---- DATA PROVIDED

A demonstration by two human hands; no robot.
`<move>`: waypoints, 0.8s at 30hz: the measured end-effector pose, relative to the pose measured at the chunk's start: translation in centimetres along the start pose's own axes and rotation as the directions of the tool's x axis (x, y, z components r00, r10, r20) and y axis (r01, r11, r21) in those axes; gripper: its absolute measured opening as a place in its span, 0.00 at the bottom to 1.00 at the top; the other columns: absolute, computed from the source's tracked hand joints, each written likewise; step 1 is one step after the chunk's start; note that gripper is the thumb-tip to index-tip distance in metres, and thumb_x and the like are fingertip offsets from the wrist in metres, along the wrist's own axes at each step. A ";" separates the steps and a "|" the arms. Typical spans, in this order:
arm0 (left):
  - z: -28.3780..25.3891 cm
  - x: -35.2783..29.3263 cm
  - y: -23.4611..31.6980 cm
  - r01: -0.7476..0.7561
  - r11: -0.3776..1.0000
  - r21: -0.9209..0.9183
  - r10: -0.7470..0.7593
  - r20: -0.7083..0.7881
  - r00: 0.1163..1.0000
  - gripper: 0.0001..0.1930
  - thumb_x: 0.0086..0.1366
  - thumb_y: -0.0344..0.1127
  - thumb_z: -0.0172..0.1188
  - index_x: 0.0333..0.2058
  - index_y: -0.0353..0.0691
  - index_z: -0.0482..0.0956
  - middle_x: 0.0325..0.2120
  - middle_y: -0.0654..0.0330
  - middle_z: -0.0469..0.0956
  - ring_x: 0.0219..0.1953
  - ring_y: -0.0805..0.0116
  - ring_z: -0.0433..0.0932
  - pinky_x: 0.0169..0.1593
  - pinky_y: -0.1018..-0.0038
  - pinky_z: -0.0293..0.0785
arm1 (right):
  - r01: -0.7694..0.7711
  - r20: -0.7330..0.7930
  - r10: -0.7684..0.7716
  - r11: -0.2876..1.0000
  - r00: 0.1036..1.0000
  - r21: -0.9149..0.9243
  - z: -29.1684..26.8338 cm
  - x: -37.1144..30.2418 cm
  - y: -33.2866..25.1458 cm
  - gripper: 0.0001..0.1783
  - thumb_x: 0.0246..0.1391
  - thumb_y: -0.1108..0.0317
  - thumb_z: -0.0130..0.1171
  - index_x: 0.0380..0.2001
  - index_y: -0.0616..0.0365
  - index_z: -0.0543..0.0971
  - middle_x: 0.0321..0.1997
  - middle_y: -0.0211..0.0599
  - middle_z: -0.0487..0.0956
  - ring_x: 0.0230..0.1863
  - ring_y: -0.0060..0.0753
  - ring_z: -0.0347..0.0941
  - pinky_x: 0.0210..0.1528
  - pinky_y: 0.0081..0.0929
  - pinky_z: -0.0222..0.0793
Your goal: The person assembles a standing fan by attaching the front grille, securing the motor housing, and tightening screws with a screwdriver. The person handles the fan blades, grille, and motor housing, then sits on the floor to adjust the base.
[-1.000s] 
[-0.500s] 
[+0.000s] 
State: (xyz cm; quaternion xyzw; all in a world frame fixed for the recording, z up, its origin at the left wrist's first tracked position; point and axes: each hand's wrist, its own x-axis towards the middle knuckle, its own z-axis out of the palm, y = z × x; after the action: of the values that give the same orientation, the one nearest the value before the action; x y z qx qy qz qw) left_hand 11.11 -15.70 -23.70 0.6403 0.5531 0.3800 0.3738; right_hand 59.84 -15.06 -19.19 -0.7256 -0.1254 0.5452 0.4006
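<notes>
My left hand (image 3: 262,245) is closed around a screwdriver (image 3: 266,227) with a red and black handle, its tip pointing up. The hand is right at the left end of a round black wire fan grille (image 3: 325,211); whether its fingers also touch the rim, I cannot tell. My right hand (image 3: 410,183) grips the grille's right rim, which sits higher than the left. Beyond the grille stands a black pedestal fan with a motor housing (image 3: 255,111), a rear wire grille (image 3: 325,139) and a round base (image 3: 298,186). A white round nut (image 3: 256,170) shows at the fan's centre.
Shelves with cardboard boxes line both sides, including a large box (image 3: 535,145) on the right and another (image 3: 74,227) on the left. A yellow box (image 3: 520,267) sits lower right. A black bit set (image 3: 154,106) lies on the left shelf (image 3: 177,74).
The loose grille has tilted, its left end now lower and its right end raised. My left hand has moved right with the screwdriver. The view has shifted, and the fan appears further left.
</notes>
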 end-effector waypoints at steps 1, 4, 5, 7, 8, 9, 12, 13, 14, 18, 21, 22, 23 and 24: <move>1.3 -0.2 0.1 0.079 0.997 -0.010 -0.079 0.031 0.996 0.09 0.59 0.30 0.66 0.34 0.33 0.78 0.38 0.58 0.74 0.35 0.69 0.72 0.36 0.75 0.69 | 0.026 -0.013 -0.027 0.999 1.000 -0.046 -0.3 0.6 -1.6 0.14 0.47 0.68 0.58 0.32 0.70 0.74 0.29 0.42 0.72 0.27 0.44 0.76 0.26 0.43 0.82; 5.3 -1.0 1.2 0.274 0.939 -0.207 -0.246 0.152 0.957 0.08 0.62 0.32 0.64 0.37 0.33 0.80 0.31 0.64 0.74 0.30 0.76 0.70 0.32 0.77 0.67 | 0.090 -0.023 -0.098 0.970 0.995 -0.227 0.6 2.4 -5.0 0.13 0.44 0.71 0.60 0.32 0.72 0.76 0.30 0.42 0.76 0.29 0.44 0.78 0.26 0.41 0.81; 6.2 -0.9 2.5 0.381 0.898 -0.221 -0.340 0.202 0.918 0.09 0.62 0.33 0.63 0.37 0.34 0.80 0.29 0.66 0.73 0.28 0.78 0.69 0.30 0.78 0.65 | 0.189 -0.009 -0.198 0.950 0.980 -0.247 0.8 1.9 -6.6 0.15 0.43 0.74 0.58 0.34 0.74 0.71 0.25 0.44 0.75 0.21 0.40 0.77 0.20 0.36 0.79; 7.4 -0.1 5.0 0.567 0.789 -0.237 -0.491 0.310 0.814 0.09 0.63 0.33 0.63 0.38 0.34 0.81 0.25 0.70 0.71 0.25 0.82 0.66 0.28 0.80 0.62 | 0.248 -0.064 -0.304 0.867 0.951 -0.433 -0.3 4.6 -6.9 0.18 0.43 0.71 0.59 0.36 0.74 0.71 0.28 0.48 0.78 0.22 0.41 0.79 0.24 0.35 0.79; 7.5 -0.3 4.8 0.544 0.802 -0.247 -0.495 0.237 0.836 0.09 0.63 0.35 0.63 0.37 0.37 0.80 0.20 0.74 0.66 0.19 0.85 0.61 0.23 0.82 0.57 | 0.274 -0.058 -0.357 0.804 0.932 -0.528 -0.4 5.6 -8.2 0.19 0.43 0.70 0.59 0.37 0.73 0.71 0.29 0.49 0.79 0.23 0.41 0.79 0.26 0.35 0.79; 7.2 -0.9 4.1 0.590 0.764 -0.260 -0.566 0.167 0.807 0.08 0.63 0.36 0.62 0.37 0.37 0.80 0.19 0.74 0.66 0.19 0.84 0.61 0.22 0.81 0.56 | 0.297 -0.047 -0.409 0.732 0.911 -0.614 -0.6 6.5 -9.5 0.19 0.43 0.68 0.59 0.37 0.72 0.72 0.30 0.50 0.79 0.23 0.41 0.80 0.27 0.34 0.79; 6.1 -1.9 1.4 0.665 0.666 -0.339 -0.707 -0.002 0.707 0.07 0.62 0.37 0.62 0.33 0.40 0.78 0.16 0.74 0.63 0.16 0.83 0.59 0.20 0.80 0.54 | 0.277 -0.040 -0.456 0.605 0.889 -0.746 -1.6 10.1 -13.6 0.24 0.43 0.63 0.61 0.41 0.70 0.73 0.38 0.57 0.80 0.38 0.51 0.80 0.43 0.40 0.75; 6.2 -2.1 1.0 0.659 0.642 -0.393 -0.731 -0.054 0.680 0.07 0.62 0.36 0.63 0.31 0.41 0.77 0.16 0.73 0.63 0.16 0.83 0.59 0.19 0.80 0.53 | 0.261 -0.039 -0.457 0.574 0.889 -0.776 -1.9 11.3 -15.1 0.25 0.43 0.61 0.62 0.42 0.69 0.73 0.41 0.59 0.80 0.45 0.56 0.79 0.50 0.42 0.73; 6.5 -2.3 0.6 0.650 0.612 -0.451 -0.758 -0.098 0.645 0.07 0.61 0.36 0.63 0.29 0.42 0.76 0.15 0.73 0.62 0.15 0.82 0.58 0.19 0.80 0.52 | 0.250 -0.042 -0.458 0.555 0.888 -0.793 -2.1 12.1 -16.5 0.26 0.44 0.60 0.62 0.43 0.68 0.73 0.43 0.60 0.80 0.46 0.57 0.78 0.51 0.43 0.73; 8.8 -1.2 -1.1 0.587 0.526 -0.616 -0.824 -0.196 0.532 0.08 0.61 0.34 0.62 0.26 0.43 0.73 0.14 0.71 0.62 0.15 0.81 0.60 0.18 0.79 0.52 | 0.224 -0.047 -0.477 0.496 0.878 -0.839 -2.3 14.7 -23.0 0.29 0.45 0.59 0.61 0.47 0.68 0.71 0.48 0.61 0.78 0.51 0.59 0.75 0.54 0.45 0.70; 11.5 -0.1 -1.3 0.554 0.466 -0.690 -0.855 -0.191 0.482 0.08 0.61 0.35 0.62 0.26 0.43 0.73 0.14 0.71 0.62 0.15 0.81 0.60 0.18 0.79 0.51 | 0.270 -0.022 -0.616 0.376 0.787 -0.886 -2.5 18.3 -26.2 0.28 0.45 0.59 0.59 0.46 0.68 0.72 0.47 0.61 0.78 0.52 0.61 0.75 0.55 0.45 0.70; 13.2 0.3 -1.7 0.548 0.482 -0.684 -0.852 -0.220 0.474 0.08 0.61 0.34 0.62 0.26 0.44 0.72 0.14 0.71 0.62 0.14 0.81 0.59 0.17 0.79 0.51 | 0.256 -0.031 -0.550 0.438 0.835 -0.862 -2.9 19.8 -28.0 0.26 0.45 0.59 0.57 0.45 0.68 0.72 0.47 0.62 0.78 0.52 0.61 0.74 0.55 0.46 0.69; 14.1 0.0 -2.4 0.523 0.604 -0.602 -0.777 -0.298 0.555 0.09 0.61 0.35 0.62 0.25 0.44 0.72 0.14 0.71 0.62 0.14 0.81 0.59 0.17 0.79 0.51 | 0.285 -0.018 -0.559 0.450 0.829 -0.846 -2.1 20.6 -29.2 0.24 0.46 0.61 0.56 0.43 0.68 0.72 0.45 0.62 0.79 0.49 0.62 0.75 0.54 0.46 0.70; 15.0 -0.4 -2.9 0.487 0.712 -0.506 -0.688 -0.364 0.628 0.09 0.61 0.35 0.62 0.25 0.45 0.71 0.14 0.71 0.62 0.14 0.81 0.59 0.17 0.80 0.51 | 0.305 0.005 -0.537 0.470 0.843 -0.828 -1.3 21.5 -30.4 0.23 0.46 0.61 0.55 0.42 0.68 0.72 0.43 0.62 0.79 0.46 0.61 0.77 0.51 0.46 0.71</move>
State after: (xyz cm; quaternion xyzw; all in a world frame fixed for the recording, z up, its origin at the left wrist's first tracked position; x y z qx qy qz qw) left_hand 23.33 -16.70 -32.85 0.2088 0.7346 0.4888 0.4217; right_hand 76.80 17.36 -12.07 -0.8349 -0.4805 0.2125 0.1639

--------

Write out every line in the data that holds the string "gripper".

`<move>`: waypoints, 0.8s at 30hz: the measured end-effector pose, relative to the pose measured at the chunk's start: translation in centimetres along the start pose's own axes and rotation as the directions of the tool's x axis (x, y, z components r00, r10, r20) and y axis (r01, r11, r21) in those axes; gripper: its absolute measured opening as a place in its span, 0.00 at the bottom to 1.00 at the top; the other columns: absolute, computed from the source's tracked hand joints, each written likewise; step 1 is one step after the chunk's start; note that gripper is the thumb-tip to index-tip distance in metres, and thumb_x and the like are fingertip offsets from the wrist in metres, along the wrist's own axes at each step. A ";" separates the steps and a "|" the arms. Typical spans, in this order:
  - gripper: 0.0001..0.1930
  - gripper: 0.0001..0.1783

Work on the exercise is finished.